All of the BSP traversals above will then work on the octree just as well as they will on a BSP tree itself. However, observation can simplify some of these traversals. Given which side of the 3 planes subdividing an octree node that the eye point is on you can perform a simpler traversal based on bit toggling. You have three planes and thus 3 sign bits. If you toggle any one bit you will get one of the 3 nodes which share a face with the leaf in question. If you toggle all 3 bits you will get the node in the far corner of the octree. Given this you can simply walk a given octree node from front-to-back by the following sequence.

octree_node::hierarchical_ftb(Point & eye) { int first = ((eye.x() < avg_x()) ? 1 : 0) | ((eye.y() < avg_y()) ? 2 : 0) | ((eye.z() < avg_z()) ? 4 : 0); child[first].hierarchical_ftb(eye); child[first^1].hierarchical_ftb(eye); // toggle bit 0 \ child[first^2].hierarchical_ftb(eye); // toggle bit 1 these 3 can be in any order child[first^4].hierarchical_ftb(eye); // toggle bit 2 / child[first^3].hierarchical_ftb(eye); // toggle bits 0 & 1 \ child[first^5].hierarchical_ftb(eye); // toggle bits 0 & 2 these 3 can be in any order child[first^6].hierarchical_ftb(eye); // toggle bits 1 & 2 / child[first^7].hierarchical_ftb(eye); // toggle bits 0, 1 & 2 }

This walk has the benefit of simplicity. On the other hand it incurs the overhead of walking through the hierarchy for the traversal.

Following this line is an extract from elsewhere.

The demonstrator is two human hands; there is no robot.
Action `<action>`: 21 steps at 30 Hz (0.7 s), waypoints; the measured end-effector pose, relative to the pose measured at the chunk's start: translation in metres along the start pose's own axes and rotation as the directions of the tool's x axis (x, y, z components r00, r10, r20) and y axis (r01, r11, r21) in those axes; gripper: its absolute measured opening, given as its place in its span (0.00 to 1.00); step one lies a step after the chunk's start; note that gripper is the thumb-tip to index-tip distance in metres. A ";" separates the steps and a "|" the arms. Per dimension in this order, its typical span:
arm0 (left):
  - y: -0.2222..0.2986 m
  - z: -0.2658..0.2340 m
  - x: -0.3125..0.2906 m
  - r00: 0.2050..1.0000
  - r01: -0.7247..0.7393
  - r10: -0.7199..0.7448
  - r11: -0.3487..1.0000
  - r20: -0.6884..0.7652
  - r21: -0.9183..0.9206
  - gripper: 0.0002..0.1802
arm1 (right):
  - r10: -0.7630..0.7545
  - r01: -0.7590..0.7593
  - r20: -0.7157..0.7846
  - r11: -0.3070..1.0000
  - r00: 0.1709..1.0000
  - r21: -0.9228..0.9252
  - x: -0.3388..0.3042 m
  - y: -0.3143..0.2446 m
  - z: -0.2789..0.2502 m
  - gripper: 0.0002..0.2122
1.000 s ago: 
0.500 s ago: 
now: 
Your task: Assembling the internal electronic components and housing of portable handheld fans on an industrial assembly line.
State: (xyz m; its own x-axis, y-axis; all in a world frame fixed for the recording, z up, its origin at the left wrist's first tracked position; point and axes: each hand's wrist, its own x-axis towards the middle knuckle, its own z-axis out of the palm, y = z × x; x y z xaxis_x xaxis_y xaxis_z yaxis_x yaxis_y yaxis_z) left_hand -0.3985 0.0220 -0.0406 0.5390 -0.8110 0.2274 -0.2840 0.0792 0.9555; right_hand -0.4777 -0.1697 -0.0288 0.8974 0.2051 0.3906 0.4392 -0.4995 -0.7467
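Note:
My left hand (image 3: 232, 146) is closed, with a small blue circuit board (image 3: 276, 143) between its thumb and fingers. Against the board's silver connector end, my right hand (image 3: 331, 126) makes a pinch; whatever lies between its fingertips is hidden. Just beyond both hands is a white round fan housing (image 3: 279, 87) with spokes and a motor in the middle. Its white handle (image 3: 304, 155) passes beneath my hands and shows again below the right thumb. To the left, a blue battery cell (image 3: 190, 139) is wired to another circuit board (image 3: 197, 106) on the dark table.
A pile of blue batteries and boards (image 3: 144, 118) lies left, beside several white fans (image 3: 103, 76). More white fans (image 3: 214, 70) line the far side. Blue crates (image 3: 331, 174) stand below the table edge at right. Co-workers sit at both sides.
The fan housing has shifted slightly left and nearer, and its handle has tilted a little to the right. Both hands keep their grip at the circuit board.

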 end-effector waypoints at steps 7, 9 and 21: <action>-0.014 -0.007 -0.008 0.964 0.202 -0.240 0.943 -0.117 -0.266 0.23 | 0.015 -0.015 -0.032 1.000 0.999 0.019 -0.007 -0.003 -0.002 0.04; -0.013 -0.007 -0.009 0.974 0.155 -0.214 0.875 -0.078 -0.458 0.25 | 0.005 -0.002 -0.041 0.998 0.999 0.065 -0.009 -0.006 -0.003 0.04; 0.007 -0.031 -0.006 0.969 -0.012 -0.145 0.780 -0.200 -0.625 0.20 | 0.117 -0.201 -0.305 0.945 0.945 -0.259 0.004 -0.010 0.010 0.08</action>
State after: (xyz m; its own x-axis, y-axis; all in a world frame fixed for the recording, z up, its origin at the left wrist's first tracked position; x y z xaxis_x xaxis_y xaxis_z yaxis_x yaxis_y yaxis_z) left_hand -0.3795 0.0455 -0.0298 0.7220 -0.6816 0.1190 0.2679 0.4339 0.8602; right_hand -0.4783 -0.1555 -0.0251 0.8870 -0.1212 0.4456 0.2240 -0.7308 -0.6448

Neighbor Traversal requires some minor slight addition to the octree definition:

class octree_common { ... int last_seen; ... } class octree_leaf : public octree_common { ... octree_common * neighbors[6]; ... }

These six pointers represent the node that lies adjacent to this leaf through any of its six faces.

If you are deeper or of equal depth in the tree than the neighbor is then one or many little nodes will point into the same same-sized or larger adjacent node through a common face. If you are at the same height as the neighboring node you will both share the common face on a 1:1 correspondance.

If you are higher in the tree then your one face will abutt have many leaves_ on the one side of you. This is perfectly acceptable, and in this case you will not attach to the leaf, but to the parent or grandparent node that is at the same height as you in the tree. This is why the links are of an octree_common type xrather than an octree_leaf.

To traverse from front-to-back through this kind of scene is virtually identical to the Keyed Queuing approach mentioned in the Portal section above. The primary change required is when you link from a leaf to a parent node through a common face, you need to recursively walk down checking the 4 children that share that face's corresponding face for visibility.

There are some consequences to the modifications that this requires to the data structure. First of all, the neighbor links can become quite onerous to maintain if your octree is rapidly changing. Secondly, your traversal is now complicated by a priority queue and other data structures which may complicate development.

Hierarchical traversal of a kd-tree is identical to hierarchical traversal of an octree as described above or to a front-to-back traversal of a BSP tree.

Neighbor traversal of a kd-tree can be performed in a similar manner to the neighbor traversal of the octree above, but it is not as effective. The reason is because the faces of the octree children at a given level all line up perfectly. In the kd-tree using the figure above, the two y aligned planes are likely to have chosen different offsets to split upon. This means that the neighbor traversal winds up severely handicapped as the traversal algorithm has to walk down to the leaf from a higher level node as the norm rather than the exception, unlike the octree neighbor traversal.

An adaptive octree is an octree which allows the position of the split point in the center of an octree node to be displaced. In practice, I tend to prefer a kd-tree to an adaptive octree, but in some cases, the adaptive octree may consume less memory. In addition, the neighbor front-to-back traversal of an adaptive octree tends to be faster than for a kd-tree, because within a given octree node the partitioning planes line up.